L’enseignant ne peut concevoir des environnements d’apprentissage structurés que dans la mesure où il connaît la structure de la discipline qu’il enseigne, la structure des connaissances antérieures des apprenants, et les structures de connaissances que les apprenants sont supposés élaborer en cours. Cette démarche se heurte souvent au fait que les curriculums sont présentés sous la forme d’une liste ou d’un tableau destiné à préciser le contenu à enseigner dans telle ou telle classe, ce qui peut amener l’enseignant à réfléchir de manière linéaire et uniquement en termes de séquences de contenus ou de méthodes pédagogiques. Cette approche pourrait certes sembler appropriée en soi, mais elle doit être complétée par une seconde perspective : l’enseignant doit bien connaître la structure hiérarchique des savoirs qu’il s’efforce de transmettre (voir constat5).

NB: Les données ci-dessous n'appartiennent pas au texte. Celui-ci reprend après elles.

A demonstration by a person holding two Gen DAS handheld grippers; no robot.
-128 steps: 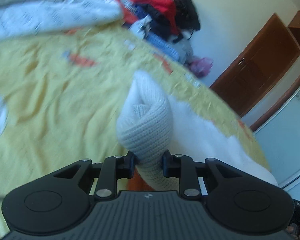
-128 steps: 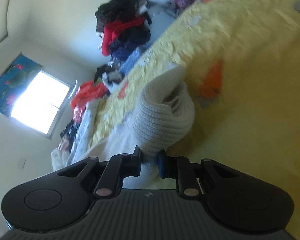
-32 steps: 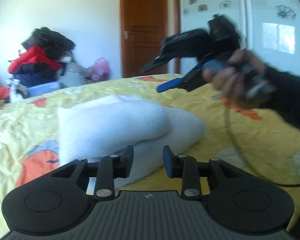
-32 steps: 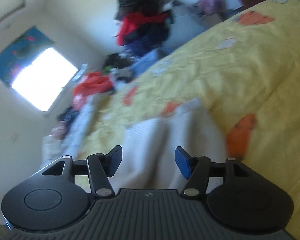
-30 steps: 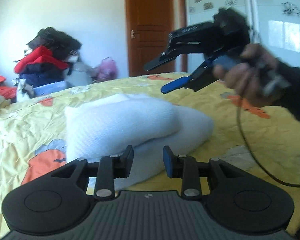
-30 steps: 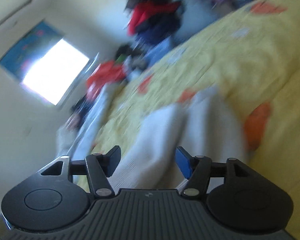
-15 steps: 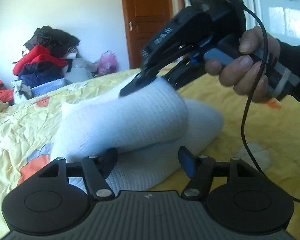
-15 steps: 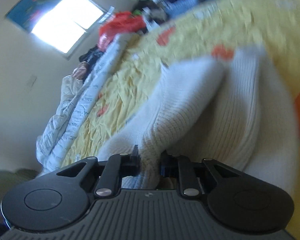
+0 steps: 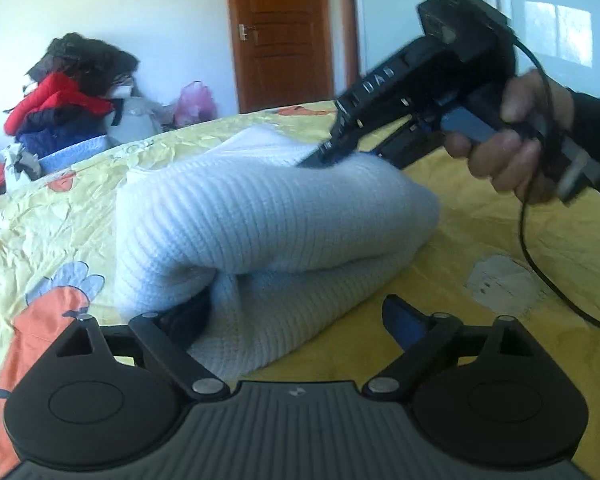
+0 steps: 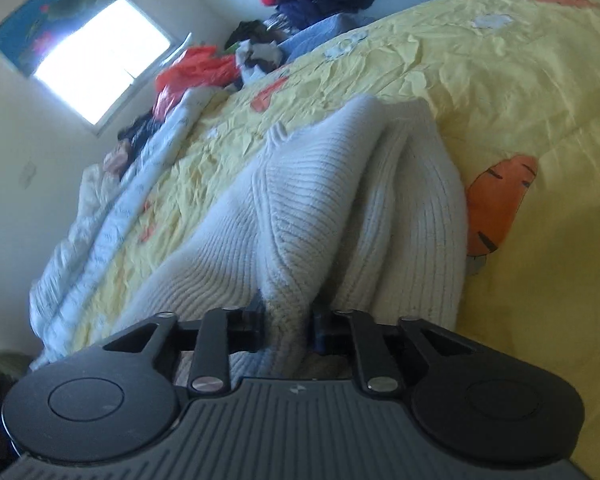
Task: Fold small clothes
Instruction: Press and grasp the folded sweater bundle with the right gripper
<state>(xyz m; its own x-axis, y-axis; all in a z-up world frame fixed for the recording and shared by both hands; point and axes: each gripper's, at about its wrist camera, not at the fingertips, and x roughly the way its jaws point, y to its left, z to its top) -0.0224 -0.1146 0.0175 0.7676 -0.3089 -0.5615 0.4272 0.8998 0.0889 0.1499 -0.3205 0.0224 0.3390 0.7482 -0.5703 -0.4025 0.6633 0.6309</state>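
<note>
Left wrist camera showed the white knitted sweater (image 9: 268, 216) folded into a thick bundle on the yellow bedsheet (image 9: 500, 216), lying close to the near edge of the bed. My left gripper (image 9: 300, 320) was opening, its fingers spread wide on either side of the bundle's lower fold; the left finger was tucked in under the upper fold, the blue pad (image 9: 400, 320) of the right one stood clear of the knit, so I held nothing there. My right gripper (image 10: 287, 322) was pinched on a ridge of the sweater's fabric on top of the bundle, its jaws nearly together though easing apart, with the knit pressed between them. My right hand (image 9: 516, 160) gripped that tool's handle, a black cable (image 9: 540, 264) hanging from it over the sheet. Past the far edge of the bed sat a pile of clothes (image 9: 64, 100) against the wall, beside a brown door (image 9: 284, 36). A rumpled white quilt (image 10: 112, 216) lay along the bed's side under the window (image 10: 96, 56).
</note>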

Le langage est un des outils les plus puissants de structuration des connaissances dans un environnement d’apprentissage. Les constructions grammaticales permettent de faire ressortir les relations entre les concepts et les procédures (Gentner et Loewenstein, 2002 ; Loewenstein et Gentner, 2005). L’enseignant peut soigneusement choisir ses mots pour souligner la contradiction entre deux éléments de savoir (par exemple, « alors que… »), pour indiquer qu’une idée est l’explication ou la justification d’une autre (« donc »), que deux variables forment un rapport (« par »), etc. L’étiquetage de groupes d’objets permet de mettre en évidence leurs caractéristiques communes au sein d’un même groupe et leurs différences entre les groupes (Lupyan, Rakison et McClelland, 2007). Dans la vie quotidienne par exemple, les gens parlent souvent du « soleil et des étoiles ». Cela peut amener les enfants à penser que le Soleil est fondamentalement différent des étoiles. Lorsque l’enseignant nomme « étoile » le Soleil, il aide les enfants à faire la synthèse de leurs connaissances sur les étoiles et le Soleil. La deuxième fonction du langage est de structurer le discours en classe.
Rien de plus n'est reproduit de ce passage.